Hamid Karzai diz que houve fraude nas eleições presidenciais de Setembro passado e que... (sentem-se que esta é forte) a fraude veio da comunidade internacional e não dos Afegãos.
A sociedade Afegã tem muitos códigos de tal maneira retorcidos que roçam o irracional. O rei desses códigos, na minha opinião, é o da (não) vergonha: um Afegão não pode sentir vergonha em público. Isso equivale a perder a honra. Por mim tudo bem, acho o princípio bom. Desde que o resultado seja que não façam nada que os envergonhe. Mas não. Fazem. Só que depois nem assumem, nem os outros apontam o dedo.
Por exemplo, na ONG onde trabalhei, havia às vezes situações Kafkianas por causa desta brincadeira. O Director cometia um erro, toda a gente via o erro, mas ninguém falava no erro porque senão o Director sentiria vergonha, de maneira que o erro nunca era corrigido. Eficiente.
Mesma coisa quando os Talibãs foram corridos em 2001. Quando o novo governo emergiu, o mesmo Hamid Karzai veio dizer que os Talibãs não foram um fenómeno Afegão. Não. Os Talibãs foram um fenómeno Paquistanês e Saudita que tomou o Afeganistão por assalto. Quem eram aquelas milícias que patrulhavam as ruas à cata de barbas demasiado curtas e de mulheres de sapatos que faziam barulho no chão?
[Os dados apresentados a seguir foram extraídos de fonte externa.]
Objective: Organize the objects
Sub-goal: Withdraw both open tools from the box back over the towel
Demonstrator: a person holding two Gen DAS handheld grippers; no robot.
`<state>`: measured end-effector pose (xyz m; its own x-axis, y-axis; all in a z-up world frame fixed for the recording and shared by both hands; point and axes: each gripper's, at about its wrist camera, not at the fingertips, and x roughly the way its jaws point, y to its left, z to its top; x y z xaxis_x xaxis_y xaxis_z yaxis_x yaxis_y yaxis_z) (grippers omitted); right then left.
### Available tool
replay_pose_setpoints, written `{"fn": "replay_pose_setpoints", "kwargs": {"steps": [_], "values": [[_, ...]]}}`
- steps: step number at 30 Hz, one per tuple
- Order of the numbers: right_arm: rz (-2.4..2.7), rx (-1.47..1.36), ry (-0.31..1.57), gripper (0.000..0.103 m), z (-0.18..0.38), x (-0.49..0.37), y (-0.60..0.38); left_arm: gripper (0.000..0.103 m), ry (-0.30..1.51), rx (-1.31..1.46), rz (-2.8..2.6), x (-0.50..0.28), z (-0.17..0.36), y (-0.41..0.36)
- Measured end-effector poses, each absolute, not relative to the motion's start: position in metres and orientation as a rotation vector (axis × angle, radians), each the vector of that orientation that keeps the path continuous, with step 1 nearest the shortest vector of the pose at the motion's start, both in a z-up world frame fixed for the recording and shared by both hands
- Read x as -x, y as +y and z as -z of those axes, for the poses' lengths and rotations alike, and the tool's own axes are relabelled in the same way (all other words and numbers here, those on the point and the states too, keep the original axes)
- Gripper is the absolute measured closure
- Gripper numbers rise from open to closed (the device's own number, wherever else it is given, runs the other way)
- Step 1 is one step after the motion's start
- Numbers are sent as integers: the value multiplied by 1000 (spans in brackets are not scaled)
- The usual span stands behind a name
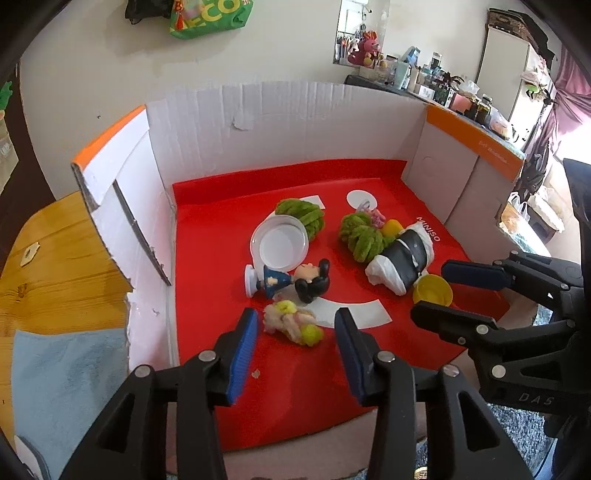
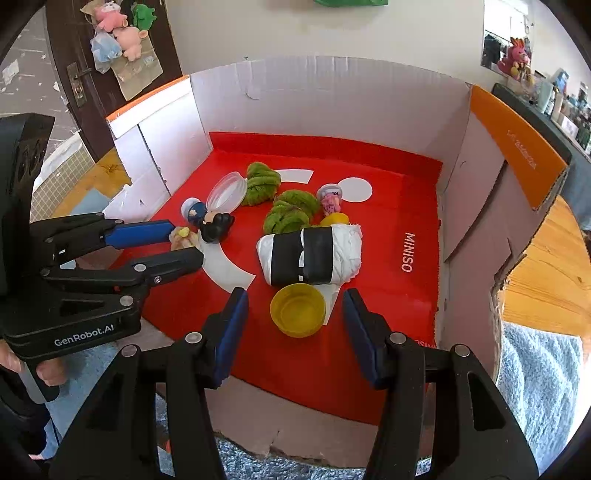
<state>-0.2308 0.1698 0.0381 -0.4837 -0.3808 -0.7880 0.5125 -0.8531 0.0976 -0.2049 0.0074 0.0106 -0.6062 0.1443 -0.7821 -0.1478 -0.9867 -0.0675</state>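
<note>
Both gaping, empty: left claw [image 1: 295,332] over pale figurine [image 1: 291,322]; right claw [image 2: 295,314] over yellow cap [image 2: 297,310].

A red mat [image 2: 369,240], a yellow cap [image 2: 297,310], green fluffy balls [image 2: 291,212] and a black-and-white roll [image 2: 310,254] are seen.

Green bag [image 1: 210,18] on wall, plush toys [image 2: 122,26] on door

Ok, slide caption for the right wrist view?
Open right gripper lined up on yellow cap beside taped bundle.
</note>
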Motion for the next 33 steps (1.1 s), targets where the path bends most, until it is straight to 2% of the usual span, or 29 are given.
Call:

Quem eram os hooligans que passavam as sextas à tarde no estádio de Cabul para assistir ao apedrejamento de mulheres alegadamente adúlteras?
E a história continua. Na primeira volta houve fraude de todos os lados e foi tão mal feita que até dói: boletins de voto pre-preenchidos, putos de 12 anos com cartões de eleitor, chefes de comunidade pagos para unirem as suas comunidades sob um determinado candidatos... E Hamid Karzai continua presidente porque o outro candidato se retirou dado o caos total daquela ridícula segunda volta. Mas sim, a culpa da fraude foi da comunidade internacional.
O H. diz que o código da (não) vergonha é a única maneira dos Afegãos se entenderem, de não haver guerra civil permanente. Percebo a ideia, mas para mim esse código é uma doença de cariz psiquiátrico que os une, sim, mas na mediocridade e não no progresso.